Things at Defense Distributed are getting dicey — again. Just two days after being posting on Defcad.org, the files for the Liberator, the world's first completely 3D-printed gun, have been downloaded over 100,000 times. And just as quickly, the organization's founder Cody Wilson's received a letter from the State Department demanding he take down the files, citing international arms trafficking laws.
Wilson, the anarchist law student who's masterminded the so-called Wiki Weapon project, says he'll follow the government's orders. “We have to comply,” the 25-year-old told Forbes. “All such data should be removed from public access, the letter says. That might be an impossible standard. But we’ll do our part to remove it from our servers.”
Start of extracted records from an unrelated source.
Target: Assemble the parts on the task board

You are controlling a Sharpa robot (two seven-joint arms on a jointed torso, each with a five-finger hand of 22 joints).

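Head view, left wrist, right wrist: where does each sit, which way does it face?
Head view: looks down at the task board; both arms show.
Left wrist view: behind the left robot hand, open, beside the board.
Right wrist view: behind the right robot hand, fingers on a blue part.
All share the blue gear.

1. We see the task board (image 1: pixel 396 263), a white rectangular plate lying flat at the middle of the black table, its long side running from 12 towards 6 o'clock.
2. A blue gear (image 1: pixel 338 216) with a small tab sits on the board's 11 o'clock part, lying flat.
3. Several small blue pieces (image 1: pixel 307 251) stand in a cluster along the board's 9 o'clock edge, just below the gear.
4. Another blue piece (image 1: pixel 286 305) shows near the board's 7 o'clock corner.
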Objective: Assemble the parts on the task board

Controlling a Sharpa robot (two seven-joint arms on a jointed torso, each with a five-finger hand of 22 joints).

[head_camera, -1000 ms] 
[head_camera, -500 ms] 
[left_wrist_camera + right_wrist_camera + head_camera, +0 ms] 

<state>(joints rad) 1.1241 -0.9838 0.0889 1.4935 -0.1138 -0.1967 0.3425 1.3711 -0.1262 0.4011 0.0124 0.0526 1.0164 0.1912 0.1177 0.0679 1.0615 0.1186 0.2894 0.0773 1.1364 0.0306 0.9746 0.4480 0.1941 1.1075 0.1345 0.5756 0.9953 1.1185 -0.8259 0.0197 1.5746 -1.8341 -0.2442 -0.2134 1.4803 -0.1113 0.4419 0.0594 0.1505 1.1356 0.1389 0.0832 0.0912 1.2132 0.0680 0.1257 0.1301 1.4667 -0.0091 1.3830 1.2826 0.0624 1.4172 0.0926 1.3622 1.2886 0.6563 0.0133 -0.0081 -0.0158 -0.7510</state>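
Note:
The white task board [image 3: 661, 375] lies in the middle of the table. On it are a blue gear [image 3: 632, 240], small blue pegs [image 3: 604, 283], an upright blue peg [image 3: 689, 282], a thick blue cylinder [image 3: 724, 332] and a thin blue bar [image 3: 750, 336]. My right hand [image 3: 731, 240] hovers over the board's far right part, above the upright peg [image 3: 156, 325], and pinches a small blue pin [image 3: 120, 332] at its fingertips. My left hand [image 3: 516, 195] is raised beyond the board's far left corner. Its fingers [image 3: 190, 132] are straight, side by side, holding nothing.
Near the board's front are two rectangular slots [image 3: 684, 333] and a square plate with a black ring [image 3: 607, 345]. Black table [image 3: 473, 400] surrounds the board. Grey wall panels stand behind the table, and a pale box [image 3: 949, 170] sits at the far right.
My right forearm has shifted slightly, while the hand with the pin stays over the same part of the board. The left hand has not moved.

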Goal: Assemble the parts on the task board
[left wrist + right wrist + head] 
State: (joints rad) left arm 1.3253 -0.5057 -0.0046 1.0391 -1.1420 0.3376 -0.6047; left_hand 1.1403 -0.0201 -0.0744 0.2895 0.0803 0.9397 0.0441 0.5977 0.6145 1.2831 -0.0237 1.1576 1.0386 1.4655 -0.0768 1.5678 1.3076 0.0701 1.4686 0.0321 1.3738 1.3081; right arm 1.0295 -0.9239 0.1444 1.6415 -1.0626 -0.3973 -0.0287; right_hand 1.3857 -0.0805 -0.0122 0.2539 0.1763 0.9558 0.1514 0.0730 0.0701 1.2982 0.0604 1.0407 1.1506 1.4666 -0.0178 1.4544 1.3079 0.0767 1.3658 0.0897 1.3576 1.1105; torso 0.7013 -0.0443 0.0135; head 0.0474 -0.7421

It's funny how this is both an inevitable and unexpected turn of events for Wilson and friends. As hard as Defense Distributed tried to operate within the confines of gun laws — Wilson even got a federal firearms manufacturer's license — it was the distribution that did them in. The State Department nailed the organization for violating gun export laws in the International Traffic in Arms Regulations (ITAR). Because his files were downloaded internationally, Wilson was effectively engaging in arms trafficking.
But did anybody really think that Wilson was going to get away with this 3D-printed gun scheme? Wilson did, and he's vowed to keep trying, possibly by getting an ITAR exemption since Defense Distributed is a non-profit. It's already a Pandora's Box situation, though. Those 100,000 files aren't going to undownload themselves. And as Forbes's Andy Greenberg points out, it's possible that even after the files are removed from Defcad.org, they might remain on Mega, the Kim Dotcom venture that's hosting the files.
It'll take some time to sort through the legal implications of the State Department's decision, and by then, the guns themselves might be illegal. Rep. Steve Israel is working on the issue right now, trying to ban 3D-printed guns through the Undetectable Firearms Act. It seems like the State Department intervention will only strengthen his argument for a ban.
But the takedown hardly means that Wilson is a failure. Once again, 100,000 people have downloaded plans to build a completely 3D-printed gun, and that's not even counting the thousands who downloaded the other nine files for 3D-printed gun parts that were taken down on Thursday as well. The files are out there. There's no sign people are actually printing the guns, though.